Un conflit intercommunautaire a opposé, les 2 et 3 septembre 2026, les communautés de Bangoul et de Békamba, dans le département du Mandoul Occidental. Les affrontements ont fait au moins un mort parmi les habitants de Bangoul et quatre blessés du côté de Békamba, selon des informations recueillies le 4 septembre auprès de responsables sanitaires.
La responsable du centre de santé APSVT de Bekamba, Doloret Yantar, indique que deux jeunes blessés, originaires du quartier Békamba 2, ont été admis dans la structure mercredi 2 septembre, vers 19 heures. Il s’agit de Togye-Allah, 27 ans, et de Nguemadji, 24 ans.
Selon la responsable sanitaire, une altercation entre des jeunes de Békamba et de Bangoul aurait dégénéré en affrontements. Cette première confrontation aurait fait un mort du côté de Bangoul et un blessé parmi les habitants de Békamba.
Le lendemain, jeudi 3 septembre, vers 9 h 32, le centre de santé APSVT a encore enregistré deux nouveaux blessés. Ramadji Gueralbayé, 20 ans, grièvement touché, a été placé en soins intensifs. Allasra Nanitobé, 24 ans, a également été admis pour des blessures.
Rencontré par l’équipe du journal Le Pays, Allasra Nanitobé raconte avoir été agressé alors qu’il se trouvait au champ : « Nous étions au champ, non loin de la limite entre Bangoul et Békamba. Un groupe de jeunes s’est dirigé vers nous sans motif apparent. Ils nous ont arraché nos téléphones avant de nous frapper. J’ai reçu un coup de sagaie à la cuisse droite. J’ai pris la fuite pour rejoindre la brigade, mais mon ami Ramadji Gueralbayé a reçu plusieurs coups de bâton à la tête et ne parvenait pas à s’échapper ».
Informé de la situation, le secrétaire général de la province du Mandoul, Djimas Ndjedouboum, a dépêché les forces de l’ordre sur le terrain afin de rétablir le calme et de sécuriser les populations.
À la suite de leur intervention, le calme est revenu dans les deux communautés. Les forces de sécurité, en collaboration avec les autorités administratives locales, maintiennent leur présence dans la zone afin de prévenir d’éventuels nouveaux affrontements.
Un vieux contentieux frontalier à l’origine des tensions
Selon les informations recueillies sur place, les communautés de Bangoul et de Békamba sont confrontées depuis plusieurs années à des tensions liées à la délimitation de la zone frontalière qui les sépare.
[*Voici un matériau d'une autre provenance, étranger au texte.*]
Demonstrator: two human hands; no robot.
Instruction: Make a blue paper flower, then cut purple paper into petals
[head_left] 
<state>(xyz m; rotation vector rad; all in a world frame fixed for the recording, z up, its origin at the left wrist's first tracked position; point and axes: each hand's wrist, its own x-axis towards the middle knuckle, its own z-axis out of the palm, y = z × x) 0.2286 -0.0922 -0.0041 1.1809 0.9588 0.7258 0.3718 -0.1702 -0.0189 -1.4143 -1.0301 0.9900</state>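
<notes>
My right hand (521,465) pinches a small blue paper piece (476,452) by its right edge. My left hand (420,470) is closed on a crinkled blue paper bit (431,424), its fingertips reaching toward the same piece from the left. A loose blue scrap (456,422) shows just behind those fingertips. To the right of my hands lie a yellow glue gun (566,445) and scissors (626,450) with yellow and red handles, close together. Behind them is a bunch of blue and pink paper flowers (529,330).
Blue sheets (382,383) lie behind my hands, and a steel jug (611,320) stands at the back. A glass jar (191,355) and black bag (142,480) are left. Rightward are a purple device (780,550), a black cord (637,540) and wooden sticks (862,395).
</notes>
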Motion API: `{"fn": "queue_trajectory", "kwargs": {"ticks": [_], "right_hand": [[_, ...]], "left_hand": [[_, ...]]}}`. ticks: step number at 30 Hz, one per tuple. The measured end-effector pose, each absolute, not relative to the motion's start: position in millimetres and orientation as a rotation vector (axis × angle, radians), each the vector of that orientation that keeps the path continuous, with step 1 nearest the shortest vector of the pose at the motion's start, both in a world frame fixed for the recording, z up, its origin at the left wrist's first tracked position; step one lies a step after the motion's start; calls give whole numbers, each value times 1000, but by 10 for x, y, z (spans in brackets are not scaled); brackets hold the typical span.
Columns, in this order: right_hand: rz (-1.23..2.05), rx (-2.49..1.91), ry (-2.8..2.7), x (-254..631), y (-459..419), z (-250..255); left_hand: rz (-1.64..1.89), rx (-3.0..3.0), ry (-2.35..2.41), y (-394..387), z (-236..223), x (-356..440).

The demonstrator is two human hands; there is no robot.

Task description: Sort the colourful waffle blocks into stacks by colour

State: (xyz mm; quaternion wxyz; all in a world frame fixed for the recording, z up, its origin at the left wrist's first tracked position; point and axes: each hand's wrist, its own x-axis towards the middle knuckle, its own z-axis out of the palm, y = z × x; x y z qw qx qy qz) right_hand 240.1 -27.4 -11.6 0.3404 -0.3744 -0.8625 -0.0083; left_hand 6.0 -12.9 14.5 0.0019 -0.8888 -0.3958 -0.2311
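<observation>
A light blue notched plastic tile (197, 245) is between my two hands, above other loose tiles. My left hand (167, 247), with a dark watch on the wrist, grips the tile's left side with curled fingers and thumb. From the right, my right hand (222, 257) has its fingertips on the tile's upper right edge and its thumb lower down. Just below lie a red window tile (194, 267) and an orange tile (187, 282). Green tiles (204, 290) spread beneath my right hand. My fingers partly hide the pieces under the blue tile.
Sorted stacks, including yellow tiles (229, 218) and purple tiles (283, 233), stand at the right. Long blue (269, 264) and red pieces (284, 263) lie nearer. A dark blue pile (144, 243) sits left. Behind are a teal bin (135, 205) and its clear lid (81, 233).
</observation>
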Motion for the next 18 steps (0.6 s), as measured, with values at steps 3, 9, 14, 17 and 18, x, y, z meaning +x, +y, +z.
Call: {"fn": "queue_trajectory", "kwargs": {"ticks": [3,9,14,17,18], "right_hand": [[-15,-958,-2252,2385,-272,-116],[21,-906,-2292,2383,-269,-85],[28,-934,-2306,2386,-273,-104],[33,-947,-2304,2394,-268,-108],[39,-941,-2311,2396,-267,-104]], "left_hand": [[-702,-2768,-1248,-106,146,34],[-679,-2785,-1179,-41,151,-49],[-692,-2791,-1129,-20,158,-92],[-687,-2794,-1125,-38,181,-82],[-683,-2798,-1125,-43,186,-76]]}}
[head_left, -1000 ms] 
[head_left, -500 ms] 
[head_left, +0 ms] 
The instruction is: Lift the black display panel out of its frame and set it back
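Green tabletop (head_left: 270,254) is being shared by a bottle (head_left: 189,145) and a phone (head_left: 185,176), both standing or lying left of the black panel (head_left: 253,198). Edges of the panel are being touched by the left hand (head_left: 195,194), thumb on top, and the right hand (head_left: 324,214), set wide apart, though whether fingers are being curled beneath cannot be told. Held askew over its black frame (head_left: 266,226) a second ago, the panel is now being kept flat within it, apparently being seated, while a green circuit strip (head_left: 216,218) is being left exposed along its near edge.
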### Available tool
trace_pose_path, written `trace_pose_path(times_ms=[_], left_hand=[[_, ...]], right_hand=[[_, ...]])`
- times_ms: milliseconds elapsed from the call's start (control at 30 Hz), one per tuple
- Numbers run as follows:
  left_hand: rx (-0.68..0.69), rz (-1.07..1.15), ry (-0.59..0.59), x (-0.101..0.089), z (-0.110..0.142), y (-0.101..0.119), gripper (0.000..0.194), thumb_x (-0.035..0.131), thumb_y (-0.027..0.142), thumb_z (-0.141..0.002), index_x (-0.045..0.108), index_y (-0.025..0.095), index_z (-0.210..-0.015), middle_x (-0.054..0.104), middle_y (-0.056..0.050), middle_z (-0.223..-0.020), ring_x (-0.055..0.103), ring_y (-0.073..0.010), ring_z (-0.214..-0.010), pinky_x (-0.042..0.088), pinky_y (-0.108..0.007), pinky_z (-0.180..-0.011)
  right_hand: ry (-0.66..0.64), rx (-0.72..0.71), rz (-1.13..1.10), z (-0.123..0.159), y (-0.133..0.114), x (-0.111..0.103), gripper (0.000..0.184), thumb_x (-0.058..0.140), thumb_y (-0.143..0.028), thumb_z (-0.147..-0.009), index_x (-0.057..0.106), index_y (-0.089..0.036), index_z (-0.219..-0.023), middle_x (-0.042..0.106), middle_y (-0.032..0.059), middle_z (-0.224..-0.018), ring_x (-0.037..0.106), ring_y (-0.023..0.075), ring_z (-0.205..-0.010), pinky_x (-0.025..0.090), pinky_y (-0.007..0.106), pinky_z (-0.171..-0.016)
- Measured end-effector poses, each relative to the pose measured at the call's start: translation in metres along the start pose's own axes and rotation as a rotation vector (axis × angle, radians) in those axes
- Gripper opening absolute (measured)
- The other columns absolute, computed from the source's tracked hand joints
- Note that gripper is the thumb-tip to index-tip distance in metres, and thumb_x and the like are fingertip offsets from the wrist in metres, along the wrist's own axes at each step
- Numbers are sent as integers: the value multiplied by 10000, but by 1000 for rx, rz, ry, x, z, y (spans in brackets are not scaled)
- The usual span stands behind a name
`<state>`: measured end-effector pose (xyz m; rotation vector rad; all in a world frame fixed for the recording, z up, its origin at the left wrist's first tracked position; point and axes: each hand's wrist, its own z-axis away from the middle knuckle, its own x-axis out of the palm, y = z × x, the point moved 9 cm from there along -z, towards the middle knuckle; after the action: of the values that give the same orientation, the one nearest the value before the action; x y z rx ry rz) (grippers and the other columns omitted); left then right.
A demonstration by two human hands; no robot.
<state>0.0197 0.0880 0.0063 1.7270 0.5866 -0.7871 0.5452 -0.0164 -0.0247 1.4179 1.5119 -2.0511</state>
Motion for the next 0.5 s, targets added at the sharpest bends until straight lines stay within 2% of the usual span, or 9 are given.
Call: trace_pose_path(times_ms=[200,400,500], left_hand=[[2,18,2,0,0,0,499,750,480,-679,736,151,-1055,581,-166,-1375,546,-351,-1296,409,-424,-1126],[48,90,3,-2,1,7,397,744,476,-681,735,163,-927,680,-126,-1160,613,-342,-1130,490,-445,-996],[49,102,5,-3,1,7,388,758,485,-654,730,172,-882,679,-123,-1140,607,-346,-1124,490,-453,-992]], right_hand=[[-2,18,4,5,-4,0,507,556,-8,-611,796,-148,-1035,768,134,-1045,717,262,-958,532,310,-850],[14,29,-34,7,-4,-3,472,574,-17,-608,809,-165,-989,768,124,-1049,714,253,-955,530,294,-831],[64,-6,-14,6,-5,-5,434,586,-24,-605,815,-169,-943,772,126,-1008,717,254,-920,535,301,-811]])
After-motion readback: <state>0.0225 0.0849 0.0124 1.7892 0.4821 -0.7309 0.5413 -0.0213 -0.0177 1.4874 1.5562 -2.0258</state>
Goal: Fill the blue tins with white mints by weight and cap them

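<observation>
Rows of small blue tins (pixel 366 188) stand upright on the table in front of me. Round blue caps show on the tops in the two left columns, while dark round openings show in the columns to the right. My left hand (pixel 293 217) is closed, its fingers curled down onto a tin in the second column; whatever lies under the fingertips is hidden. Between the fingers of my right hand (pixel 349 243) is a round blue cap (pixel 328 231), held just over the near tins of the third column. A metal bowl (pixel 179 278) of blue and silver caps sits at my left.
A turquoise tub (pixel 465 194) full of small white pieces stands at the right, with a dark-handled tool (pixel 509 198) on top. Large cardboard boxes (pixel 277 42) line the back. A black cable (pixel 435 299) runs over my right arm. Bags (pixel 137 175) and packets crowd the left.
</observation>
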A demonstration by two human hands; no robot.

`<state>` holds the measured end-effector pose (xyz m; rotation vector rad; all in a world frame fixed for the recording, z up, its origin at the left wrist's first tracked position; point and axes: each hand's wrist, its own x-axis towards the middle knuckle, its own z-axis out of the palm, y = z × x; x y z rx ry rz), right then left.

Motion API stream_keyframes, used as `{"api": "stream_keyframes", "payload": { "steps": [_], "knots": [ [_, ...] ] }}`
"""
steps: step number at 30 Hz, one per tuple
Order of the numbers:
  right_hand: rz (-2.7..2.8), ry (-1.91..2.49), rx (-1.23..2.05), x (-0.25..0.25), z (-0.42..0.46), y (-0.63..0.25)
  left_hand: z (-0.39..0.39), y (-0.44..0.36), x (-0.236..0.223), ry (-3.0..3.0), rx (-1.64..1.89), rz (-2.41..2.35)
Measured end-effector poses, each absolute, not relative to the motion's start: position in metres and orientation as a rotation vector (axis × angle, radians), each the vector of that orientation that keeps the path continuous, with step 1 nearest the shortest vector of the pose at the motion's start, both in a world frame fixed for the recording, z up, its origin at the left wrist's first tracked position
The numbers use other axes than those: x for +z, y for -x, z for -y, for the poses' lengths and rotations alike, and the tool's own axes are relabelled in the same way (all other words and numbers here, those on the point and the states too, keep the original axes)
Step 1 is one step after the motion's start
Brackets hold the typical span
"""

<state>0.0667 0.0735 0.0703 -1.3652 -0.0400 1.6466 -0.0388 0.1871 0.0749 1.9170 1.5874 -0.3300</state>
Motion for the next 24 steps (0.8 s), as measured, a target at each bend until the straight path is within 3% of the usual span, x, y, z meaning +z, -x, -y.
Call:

Ce différend, transmis au fil des générations, constitue une source récurrente de conflits entre les deux communautés.
Les affrontements survenus les 2 et 3 septembre ravivent ainsi les tensions autour de cette question et mettent en évidence la nécessité de renforcer le dialogue et les mécanismes de médiation entre les communautés concernées.
La recherche d’une solution durable autour de cette question frontalière apparaît indispensable pour préserver la paix et la cohésion sociale dans le Mandoul occidental.